Zen Buddhism and food: This combination is now also exciting the West. Star chefs from all over the world travel to the mountains of South Korea to seek advice from the nun.

Hardly anything more authentic. Far away from civilisation, withdrawn and close to nature, she does not cook for a restaurant or for a select clientele. She mainly uses vegetables that she grows and processes herself.

A nun becomes a Netflix star

She was made famous by a New York three-star chef who once visited her. Netflix then became aware of her and portrayed her as one of the most interesting cooks in the world in the television series “Chef’s Table”.

in the middle a nun in a gray robe, bending over red bowls.  Right and left cameramen filming.

Legend:

Jeongkwan Snim in the spotlight: In “Chef’s Table” she gives an insight into her cooking. Garlic and onions do not come into the dish – they would disturb the meditation.

Netflix

Since then she has been visiting the world’s metropolises more and more often. With her ingredients from the monastery garden: root vegetables, radish, aubergine, cabbage and kimchi. Above all, it is her way of handling the ingredients that defines her as a chef.

The essential ingredient: time

“I am the ingredient and I am the ingredient,” says Jeongkwan Snim. Cooking can only succeed if the energy she puts into the ingredients is right, says the Buddhist nun.

One of the important forms of energy it adds to ingredients is fermentation. The fermentation of vegetables is very important in the temple cuisine of Korea. Jeongkwan Snim sometimes prepares sauces and pastes that ferment in pots for years or decades, giving the vegetables a special energy and an extraordinary taste.

She refines the whole thing with juicy mushrooms, bamboo, chili, rice syrup and lots of herbs. The time factor plays, who would have thought otherwise, a major role. Fruits can only grow and sauces mature over time.

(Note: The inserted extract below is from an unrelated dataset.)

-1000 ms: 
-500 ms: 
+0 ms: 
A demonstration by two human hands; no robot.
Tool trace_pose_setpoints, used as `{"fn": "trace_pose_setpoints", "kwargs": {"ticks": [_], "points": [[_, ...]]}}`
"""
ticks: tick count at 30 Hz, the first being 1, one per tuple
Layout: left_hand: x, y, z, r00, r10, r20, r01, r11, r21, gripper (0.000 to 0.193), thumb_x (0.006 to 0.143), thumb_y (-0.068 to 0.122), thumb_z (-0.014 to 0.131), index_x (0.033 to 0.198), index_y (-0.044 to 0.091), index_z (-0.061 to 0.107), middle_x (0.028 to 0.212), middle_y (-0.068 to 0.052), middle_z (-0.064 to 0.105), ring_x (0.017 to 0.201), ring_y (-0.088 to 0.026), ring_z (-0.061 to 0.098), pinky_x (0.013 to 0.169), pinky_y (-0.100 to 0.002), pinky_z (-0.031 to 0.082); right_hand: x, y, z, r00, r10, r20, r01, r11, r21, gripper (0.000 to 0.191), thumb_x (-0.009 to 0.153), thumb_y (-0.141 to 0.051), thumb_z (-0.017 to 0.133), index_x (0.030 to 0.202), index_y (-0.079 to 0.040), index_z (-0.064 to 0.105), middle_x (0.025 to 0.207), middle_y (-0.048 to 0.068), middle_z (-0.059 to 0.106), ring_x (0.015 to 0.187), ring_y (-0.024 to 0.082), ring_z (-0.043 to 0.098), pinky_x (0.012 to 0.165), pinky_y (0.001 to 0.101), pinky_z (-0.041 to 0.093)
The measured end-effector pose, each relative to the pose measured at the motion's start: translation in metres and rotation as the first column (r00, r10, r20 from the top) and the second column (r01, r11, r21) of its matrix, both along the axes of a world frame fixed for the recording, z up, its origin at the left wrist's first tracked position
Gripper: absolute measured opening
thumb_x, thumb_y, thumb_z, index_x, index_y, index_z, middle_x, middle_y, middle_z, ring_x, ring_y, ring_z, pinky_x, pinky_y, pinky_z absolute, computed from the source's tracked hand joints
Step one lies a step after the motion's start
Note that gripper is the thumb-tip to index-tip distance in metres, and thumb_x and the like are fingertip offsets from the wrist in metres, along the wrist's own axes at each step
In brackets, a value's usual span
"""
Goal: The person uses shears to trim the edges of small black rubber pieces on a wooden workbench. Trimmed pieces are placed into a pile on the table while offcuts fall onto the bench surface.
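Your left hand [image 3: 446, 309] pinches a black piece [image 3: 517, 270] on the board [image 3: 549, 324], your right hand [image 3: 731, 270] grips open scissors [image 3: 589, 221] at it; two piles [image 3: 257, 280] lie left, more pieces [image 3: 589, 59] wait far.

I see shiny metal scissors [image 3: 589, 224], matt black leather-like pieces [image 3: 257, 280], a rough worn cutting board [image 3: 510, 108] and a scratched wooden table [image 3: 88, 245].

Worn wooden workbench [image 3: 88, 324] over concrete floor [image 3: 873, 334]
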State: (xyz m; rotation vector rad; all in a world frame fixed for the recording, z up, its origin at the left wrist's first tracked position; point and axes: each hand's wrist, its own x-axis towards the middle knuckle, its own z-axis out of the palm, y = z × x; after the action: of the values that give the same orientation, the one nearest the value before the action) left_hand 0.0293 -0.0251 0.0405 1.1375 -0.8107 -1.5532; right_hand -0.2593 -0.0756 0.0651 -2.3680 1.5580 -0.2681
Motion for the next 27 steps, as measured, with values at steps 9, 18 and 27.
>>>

First cookbook in Switzerland

“I never wanted to publish a cookbook,” says Jeongkwan Snim. Because their recipes would always change. Committing to a specific procedure is not their thing. But with her popularity and her simultaneous reclusiveness as a nun, she has now decided to pass on her knowledge in this way.

On the left a picture with a nun taking something from a young woman's basket, on the right a close-up of a pot with a dish.

Legend:

In her new cookbook, Jeongkwan Snim not only wants to show recipes, but also life in the monastery. “Jeongkwan Snim” by Hoo Nam Seelmann (text) and Véronique Hoegger (image) will be published in November 2023 by realtime publishers.

real time publisher

In Switzerland of all places, she found what she was looking for at realtime publishing. This certainly has something to do with the journalist Hoo Nam Seelmann, who is a good friend and lives in Switzerland. She translates everything and writes the lyrics.

The book is still in the development phase, the cook wants to see every picture again: Above all, the temple life shown has to be exactly right, because there are clear rules. That also takes time. The cookbook is planned for November 2023.

SRF 1, 10vor10, 06/28/2023, 9:50 p.m.